Raising the safety standard
7 Jan 2004
The BP gas reception and processing terminal at Bacton on the Norfolk coast was one of the first facilities to begin handling North Sea gas when this valuable energy resource was first exploited in the late 1960s. While the processes involved in purifying the gas, ready for forwarding to the national pipeline operator Transco, have changed little, environmental and safety standards have moved on.
A major refit of the site has focused on improving its performance in these two areas, and a significant part of the upgrade was the installation of a new plant control system. BP Bacton is a 24/7 operation, with only a short maintenance shutdown during the off-peak summer months, and the control system had to be installed and commissioned in a carefully planned and implemented programme.
The terminal receives gas by pipeline from several production platforms in the North Sea, processing it in up to five separate streams before delivering it literally across the road to the Transco distribution centre. Bacton draws gas from the platforms at the rate required to maintain a pressure of 1000psi at Transco's inlet manifold.
The gas comes ashore mixed with liquid hydrocarbons and a solution of water and MEG, monoethylene glycol, added by the production platforms to absorb water and prevent it freezing.
The process control system has to manage the plant to produce the right amount of gas to meet Transco's demand safely and cost effectively, says Ian Pinkney, BP's control systems technical authority.
While BP and Transco have an annual contract for target gas production, demand can fluctuate in the short term depending on consumption. The control system has to be able to respond quickly and effectively, and alert the operators to any alarm conditions so action can be taken before the plant has to be shut down. If Bacton shuts down for more than a few hours, the platforms have to stop producing gas, and Transco will turn to another supplier to meet demand.
An Allen-Bradley ProcessLogix plant control system was chosen to meet all these criteria and the system was developed jointly by Rockwell Automation's engineering team at Milton Keynes and Servelec, a Sheffield systems integrator.
The new system provides the shift manager in the Master Control Room (MCR) with far more information on what is happening on site, as well as remote control of key plant, machinery and valves, so many alarm conditions can be corrected without manual intervention.
'Before, most of the controls were in the local plant rooms, and the control room just received alarms telling us that the plant had shut down but not why,' says shift manager John Clay. 'Now we get a lot more information, and can put right a lot of problems from the control room, which is a lot safer than sending a man down into the unknown.'
In addition, reliability has been improved by integrating the plant management at one central point. 'Centralised control means we can respond to problems much faster than when the operators had to go around the plant controlling it manually, so reliability is better,' explains Ian Pinkney. 'For example, we can now quickly inject MEG back into the system if a stream begins to freeze, a procedure that never worked effectively before.'
When the gas lands at Bacton it first goes through a 'slugcatcher' to remove large slugs of liquid before being chilled to -13 degrees C in two refrigeration plants to condense out the remaining liquids. The liquid hydrocarbons and the water/MEG solution are then separated. The hydrocarbons are stabilised at atmospheric pressure and stored in a small tank farm before being transported off-site by pipeline, while the MEG is reclaimed before being returned to the platforms.
Before the installation of the new control and monitoring system, this process was largely under local, manual control, with operators having to investigate and correct alarms received in the control room.
Rockwell Automation provided technical back-up to Servelec's engineers in the development of the application software and the custom-built mimic diagrams used to display plant status on the workstations. The control panels were designed and built by Servelec and installed by AMEC Process and Energy, BP's main contractor.
The client/server system is based on two identical servers located in the MCR, operating in dual redundant 'hot standby' mode so that the spare server can instantly take over if the duty machine fails.

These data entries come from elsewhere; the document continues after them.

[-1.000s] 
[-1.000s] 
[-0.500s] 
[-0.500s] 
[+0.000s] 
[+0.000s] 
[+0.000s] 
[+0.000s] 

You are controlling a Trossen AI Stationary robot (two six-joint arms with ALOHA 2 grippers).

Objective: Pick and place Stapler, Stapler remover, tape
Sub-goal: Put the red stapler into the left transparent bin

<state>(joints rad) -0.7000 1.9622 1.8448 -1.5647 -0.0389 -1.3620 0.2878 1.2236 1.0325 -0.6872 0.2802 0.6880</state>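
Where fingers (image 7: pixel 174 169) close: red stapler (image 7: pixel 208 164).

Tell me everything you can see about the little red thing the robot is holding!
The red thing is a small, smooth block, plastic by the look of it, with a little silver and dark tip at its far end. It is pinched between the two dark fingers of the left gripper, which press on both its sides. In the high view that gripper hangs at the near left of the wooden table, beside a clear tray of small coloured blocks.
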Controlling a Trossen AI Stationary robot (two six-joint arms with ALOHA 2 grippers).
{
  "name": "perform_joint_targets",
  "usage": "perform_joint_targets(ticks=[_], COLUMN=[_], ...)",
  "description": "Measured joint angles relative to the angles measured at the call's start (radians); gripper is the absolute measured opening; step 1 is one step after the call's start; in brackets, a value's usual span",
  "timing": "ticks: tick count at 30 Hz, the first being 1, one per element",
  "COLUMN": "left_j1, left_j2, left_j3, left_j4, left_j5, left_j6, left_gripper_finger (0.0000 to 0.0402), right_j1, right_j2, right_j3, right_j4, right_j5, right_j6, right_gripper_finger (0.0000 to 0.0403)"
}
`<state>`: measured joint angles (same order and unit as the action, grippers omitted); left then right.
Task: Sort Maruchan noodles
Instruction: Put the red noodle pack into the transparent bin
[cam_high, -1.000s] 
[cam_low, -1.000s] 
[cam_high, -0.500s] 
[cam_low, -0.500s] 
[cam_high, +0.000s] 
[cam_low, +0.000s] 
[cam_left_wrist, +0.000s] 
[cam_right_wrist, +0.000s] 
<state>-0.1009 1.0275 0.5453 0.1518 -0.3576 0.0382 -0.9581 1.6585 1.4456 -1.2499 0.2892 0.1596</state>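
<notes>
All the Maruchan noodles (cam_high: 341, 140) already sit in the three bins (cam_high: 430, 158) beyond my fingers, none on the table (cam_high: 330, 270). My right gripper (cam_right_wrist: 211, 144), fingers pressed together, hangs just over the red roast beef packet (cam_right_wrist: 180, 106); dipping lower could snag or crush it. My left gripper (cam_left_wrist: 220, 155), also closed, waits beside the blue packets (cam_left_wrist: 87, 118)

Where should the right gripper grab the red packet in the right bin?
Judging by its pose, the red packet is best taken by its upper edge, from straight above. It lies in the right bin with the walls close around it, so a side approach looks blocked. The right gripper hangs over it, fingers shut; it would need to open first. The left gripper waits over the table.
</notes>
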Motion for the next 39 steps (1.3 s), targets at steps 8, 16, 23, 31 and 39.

The servers are connected to the client PC workstations via fibre-optic Ethernet links and to two identical sets of ProcessLogix controllers by ControlNet. The ProcessLogix racks are housed in two new Local Equipment Rooms (LERs), which are located close to the process plant and form the interface between the control system and the intrinsically safe I/O. Both LERs have uninterruptible power supplies and dual redundant banks of controllers to ensure control of the plant is not lost in the event of a power loss or hardware failure.
Rockwell and Servelec are now working on phase 2 of the plant upgrade, part of which is the development of an e-process approach that will see the integration of the plant control system with BP's management level IT systems. BP managers anywhere in the world will then be able to interrogate the system via standard web browsers.